- Opening Delimiter -

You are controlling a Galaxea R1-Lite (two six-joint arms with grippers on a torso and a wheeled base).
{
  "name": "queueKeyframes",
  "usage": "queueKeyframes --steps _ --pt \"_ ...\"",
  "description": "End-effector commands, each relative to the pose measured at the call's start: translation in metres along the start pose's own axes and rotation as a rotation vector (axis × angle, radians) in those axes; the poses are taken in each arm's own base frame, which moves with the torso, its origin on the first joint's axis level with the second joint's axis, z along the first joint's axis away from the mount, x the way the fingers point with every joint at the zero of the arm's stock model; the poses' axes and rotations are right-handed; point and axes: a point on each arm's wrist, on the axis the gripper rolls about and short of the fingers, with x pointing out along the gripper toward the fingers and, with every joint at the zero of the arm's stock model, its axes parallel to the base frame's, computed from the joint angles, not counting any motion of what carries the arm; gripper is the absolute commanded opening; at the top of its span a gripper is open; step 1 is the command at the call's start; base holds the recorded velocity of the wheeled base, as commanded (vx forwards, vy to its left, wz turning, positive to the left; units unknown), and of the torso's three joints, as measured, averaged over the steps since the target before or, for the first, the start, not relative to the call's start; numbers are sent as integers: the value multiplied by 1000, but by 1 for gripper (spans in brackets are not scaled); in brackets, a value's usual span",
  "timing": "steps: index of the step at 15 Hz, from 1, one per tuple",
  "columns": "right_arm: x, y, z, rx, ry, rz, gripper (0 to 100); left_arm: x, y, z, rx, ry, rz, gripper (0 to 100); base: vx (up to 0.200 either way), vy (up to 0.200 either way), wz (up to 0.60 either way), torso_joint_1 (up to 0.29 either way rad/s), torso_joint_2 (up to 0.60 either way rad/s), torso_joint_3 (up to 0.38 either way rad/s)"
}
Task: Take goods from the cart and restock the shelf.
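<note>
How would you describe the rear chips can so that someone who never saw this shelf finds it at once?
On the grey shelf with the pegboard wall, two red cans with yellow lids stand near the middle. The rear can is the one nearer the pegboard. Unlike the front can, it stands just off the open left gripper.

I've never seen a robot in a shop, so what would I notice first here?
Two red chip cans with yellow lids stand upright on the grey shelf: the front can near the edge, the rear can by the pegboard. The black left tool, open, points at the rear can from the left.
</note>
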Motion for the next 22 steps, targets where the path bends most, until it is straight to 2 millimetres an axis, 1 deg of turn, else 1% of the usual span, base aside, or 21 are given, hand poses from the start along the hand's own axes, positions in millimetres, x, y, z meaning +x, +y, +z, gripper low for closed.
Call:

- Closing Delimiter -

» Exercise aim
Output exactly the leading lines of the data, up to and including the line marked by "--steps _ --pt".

» Answer to this task
You are controlling a Galaxea R1-Lite (two six-joint arms with grippers on a torso and a wheeled base).
{
  "name": "queueKeyframes",
  "usage": "queueKeyframes --steps _ --pt \"_ ...\"",

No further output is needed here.